## [Work item]
Of the lines below, write out exactly those from the line with "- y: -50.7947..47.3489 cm" through the line with "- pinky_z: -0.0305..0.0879", both included, and skip the rest.

## [Dataset section]
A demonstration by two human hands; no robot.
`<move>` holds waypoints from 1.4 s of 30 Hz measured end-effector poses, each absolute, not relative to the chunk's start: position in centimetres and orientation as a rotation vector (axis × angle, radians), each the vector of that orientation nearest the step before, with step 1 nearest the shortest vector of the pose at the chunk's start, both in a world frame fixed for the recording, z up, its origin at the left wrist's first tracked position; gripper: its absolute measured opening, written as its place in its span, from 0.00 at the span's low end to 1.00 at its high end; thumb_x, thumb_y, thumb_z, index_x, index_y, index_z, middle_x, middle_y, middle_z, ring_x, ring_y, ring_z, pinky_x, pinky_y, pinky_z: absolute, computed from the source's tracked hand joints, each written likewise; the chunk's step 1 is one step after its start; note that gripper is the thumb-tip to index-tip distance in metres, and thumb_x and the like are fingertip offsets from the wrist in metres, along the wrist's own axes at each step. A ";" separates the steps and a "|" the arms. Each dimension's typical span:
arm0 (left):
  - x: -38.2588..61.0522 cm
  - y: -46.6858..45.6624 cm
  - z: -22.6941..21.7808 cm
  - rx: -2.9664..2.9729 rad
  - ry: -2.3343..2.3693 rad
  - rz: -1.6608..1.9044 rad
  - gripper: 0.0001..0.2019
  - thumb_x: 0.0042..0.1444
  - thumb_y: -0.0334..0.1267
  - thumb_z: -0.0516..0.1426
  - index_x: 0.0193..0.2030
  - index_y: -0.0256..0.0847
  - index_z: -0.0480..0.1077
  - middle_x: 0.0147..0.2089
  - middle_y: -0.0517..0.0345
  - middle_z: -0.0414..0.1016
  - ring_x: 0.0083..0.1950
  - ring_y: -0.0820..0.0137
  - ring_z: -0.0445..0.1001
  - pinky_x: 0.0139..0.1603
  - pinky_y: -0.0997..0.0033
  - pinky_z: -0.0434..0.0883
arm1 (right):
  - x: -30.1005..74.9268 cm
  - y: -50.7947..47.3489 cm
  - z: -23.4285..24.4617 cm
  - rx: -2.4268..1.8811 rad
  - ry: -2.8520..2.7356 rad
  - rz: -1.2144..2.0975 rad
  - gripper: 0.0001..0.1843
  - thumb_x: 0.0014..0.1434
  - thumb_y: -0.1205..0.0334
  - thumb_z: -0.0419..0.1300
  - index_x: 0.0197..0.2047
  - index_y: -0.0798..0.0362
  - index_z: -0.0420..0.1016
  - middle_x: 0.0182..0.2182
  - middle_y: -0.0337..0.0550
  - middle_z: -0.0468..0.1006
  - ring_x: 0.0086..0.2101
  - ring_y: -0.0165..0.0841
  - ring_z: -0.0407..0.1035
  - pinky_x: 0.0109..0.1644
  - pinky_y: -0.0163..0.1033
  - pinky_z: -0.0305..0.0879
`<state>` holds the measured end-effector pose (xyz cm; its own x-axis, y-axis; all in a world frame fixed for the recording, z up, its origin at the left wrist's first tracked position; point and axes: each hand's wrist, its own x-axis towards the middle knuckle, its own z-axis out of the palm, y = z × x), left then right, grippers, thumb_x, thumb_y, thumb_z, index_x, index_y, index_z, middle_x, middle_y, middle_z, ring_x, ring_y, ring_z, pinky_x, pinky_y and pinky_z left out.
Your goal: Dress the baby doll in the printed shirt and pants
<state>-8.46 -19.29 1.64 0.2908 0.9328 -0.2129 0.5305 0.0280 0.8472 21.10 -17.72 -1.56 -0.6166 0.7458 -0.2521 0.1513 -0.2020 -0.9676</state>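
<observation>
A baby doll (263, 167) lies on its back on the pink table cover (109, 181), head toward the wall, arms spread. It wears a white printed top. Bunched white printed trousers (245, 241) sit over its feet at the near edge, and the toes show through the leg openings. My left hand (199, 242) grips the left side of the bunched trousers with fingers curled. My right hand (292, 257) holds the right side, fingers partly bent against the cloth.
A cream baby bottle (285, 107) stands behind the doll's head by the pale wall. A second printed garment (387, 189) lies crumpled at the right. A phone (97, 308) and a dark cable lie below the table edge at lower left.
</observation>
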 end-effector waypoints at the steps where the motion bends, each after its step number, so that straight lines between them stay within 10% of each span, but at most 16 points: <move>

## [Result of this task]
  - y: -50.7947..47.3489 cm
  - z: -23.4285..24.4617 cm
  - rx: -2.4268..1.8811 rad
  - ry: -2.8520..2.7356 rad
  - rz: -1.2144..2.0975 rad
  - gripper: 0.0001..0.1843
  - thumb_x: 0.0014..0.1434
  - thumb_y: -0.1205..0.0334
  - thumb_z: -0.0419..0.1300
  - index_x: 0.0197..0.2047
  - index_y: -0.0798..0.0362
  - index_z: -0.0420..0.1016
  - middle_x: 0.0182..0.2182
  - middle_y: -0.0337..0.0550
  - middle_z: -0.0468..0.1006
  - ring_x: 0.0086..0.2101
  - ring_y: -0.0165..0.0841
  - ring_z: -0.0407..0.1035
  - pinky_x: 0.0109..0.1644
  - pinky_y: -0.0163..0.1033
  - pinky_z: -0.0305..0.0879

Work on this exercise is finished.